Running head: A JAPANESE-U.S COMPARISON OF WORK-FAMILY CONFLICT

A Japanese-U.S Comparison of Work-Family Conflict

and Its Effects in the Management of Organizations

Abstract

In this study, work-family conflict in Japan and the United States is compared and contrasted based on culture, traditions, norms, values, and life styles. The paper will focus on the proposal that Japanese employees are frequently expected to use time after work to socialize with colleagues and clients at bars and restaurants into the late hours and it creates a major problem when trying to balance work and family, while American employees experience a different way of conflict, reflecting a system that offers poor choices for both working mothers and fathers. The effects and what actions American and Japanese managers need to take are discussed.

A Japanese-U.S Comparison of Work-Family Conflict and

Its Effects in the Management of Organizations

Work-family conflict has been widely looked at by many researchers and studies have shown that high levels of work-family conflict for many employees are produced when heavy pressures have arisen from the work environment and from the family environment (Greenhaus, Collins & Shaw, 2003; Frone, Russell & Cooper, 1992). Pressures in the work environment include heavily, inflexible work hours, work overload, interpersonal conflict at work, career transitions and unsupportive supervisors. Pressures in the family environment include existence of young children, responsibility for children, interpersonal conflict within the family unit and unsupportive family members.

Additionally, further studies have shown that work-family conflict has negative affects on employees and many individual experience distress, depression, nervousness, anxiety, and feelings of anger, hatred, and panic. On the other hand conflicts affect workers production, therefore many organizations are getting involved and dealing with issues arising from work-family conflict.

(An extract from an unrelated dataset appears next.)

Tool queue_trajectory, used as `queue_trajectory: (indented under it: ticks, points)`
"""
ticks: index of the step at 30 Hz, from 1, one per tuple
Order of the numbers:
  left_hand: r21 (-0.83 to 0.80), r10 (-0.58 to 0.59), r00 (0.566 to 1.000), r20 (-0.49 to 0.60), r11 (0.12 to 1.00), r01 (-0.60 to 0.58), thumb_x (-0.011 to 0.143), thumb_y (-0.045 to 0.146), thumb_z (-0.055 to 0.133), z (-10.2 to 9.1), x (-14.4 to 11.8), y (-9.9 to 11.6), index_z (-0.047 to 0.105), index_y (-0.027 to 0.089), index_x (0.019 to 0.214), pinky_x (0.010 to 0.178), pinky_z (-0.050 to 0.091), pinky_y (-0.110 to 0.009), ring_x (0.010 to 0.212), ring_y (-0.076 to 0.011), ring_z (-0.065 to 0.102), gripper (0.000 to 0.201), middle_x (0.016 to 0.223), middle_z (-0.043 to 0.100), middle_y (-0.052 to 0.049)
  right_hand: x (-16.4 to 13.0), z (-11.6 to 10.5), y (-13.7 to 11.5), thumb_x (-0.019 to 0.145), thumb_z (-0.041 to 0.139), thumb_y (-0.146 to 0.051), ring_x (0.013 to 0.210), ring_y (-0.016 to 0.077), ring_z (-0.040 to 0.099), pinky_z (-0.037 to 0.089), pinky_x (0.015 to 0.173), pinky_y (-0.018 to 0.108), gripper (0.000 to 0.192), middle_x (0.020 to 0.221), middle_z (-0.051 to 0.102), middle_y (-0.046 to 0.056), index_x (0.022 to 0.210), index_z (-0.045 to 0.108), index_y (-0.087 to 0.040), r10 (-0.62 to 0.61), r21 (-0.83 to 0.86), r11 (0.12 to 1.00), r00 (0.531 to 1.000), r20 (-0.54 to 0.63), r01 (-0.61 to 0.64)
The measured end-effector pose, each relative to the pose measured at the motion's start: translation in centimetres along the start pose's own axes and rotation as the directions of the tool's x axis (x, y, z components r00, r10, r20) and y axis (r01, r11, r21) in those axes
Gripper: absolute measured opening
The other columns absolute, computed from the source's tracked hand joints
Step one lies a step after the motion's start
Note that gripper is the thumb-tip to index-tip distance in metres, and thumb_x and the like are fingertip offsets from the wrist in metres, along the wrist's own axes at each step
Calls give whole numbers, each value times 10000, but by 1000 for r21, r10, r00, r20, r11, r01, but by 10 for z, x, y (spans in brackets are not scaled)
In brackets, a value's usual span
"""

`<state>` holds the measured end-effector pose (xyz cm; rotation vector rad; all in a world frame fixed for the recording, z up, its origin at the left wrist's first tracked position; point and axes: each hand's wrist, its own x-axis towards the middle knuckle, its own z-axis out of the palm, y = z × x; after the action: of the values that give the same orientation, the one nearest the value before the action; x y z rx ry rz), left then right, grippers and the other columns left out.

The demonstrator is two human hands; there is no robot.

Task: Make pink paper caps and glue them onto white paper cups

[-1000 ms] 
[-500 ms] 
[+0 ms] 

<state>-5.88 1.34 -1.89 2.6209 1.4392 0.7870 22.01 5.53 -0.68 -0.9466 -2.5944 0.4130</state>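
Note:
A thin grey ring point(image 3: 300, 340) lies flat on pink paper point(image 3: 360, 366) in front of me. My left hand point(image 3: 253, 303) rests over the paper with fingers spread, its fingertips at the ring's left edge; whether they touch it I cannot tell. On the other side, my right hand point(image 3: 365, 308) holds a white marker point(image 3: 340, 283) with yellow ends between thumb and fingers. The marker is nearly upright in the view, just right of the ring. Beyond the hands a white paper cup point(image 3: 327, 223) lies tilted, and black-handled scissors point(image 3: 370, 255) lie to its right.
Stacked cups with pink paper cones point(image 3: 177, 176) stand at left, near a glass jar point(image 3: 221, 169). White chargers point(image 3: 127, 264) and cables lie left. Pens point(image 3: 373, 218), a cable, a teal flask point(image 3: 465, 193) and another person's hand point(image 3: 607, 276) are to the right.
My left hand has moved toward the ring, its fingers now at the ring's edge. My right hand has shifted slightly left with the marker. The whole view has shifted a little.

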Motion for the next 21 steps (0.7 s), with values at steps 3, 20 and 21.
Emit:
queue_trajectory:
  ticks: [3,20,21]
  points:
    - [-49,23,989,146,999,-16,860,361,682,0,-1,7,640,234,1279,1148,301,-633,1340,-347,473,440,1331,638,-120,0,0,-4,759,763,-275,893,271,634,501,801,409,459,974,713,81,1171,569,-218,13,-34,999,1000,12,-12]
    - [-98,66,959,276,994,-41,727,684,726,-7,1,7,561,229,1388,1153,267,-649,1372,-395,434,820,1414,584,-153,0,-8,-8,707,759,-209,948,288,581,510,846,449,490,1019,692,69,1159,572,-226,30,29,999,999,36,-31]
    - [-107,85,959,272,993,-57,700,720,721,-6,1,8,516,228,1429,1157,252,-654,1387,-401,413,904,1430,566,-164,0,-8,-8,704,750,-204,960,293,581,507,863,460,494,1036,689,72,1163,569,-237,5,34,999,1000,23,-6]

Work-family conflict is strongly related to value and culture. For the reason that culture has been defined as the shared assumptions, beliefs, and values, a company with a family-friendly culture is sensitive to the family needs of its employees and is supportive of employees who are balancing work and family (Hammonds, 1996; Greenhaus, Collins & Shaw, 2003). This paper compares work-family conflict in Japan and the United States, based on their culture, traditions, norms and values.

The paper is organized in a way that the first section will give the general idea of work-family conflict, followed by a comparison of work-family conflict in Japan and the United States. Effects on Japanese and American managers are discussed and lastly a conclusion section is positioned at the end.

Synopsis of Work-Family Conflict

Work-family conflict is a term that carries out many aspects of our lives. One of the most common ways to define this disagreement or tension is its occurrence when involvement in the work role and the family role is unable to coexist in some respect. The coexistence in the work and family roles have tremendously changed in the recent years due to changes in the workplace, and all across industries. By competing with the global world, new and changing technology and increased competition from global markets are making constant learning and upgrading a mandatory task. As a result, the workplace now demands more diverse skills from workers today than in the past. People need to continuously remain updated in order to effectively use ever-changing technology and software. The lifelong learning has becomes essential for workers but in the same time participation in one role is made more difficult, consequently conflicts emerge.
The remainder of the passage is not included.